A baby is babbling to himself – “da da ba ba daaa.” His daddy responds whilst holding eye contact and repeats – “da da ba ba daaa! That’s a lovely story!” Here, the child has learned that when he “talks,” he gets a response and a lovely smile from his daddy. He is also learning the conversational art of turn-taking.

A baby pulls her face because a toy has bumped her on the head. Mummy responds by copying her facial expression and rubbing her head whilst saying “Oh, dear, Rub it better.” Again, the child has learned that her facial expression has caused a meaningful response from another person, so will be further motivated to send a message again in the future.

So what exactly do children learn during these interactions?

When engaging in fun, motivating interactions with an adult, a child learns the basic rules of conversation which help him on his way to becoming a good conversation partner. He learns how to…

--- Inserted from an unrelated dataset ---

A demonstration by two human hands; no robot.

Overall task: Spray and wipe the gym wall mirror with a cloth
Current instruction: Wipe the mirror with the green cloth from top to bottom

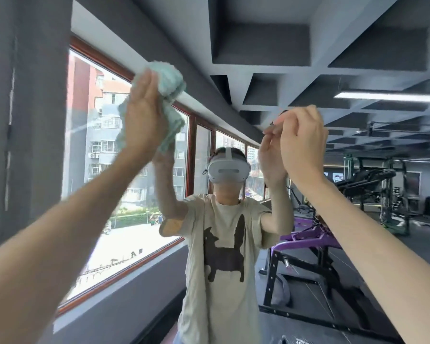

  • Pay attention to the speaker
  • Take a turn at the appropriate time
  • Initiate interactions with another person
  • Respond when another person initiates towards him
  • Give the other person a chance to take a turn
  • Continue the conversation by taking additional turns on the topic
  • Send clear messages
  • Stick to the subject
  • Initiate a new topic
  • Repair misunderstandings by repeating himself or communicating in a different way

Believe it or not, all of these skills are practiced before a child can use words.

For example…

Think about a baby who is clapping his hands and looking expectantly at his mother. He is taking his turn in the interaction and using eye contact and body language to urge his mother to take her turn and to clap back at him. He then may smile to acknowledge his mother’s turn and let her know that he is enjoying it. If mum misinterprets his wish for her to clap, he may clap again or even make a noise like “uh!” to mean “Come on, Mum!” If he wants to change the game, he may start patting his head whilst again, looking expectantly at his mother. This would be his way of initiating a new topic in the interaction.

So, remember…

Interaction skills are the foundations to your child’s communicative success. When you’re playing and engaging with your child, never underestimate the impact and significance these early interactions can have on her on-going language development. Your child is learning many, many skills that one day, she will draw upon to talk to you with words!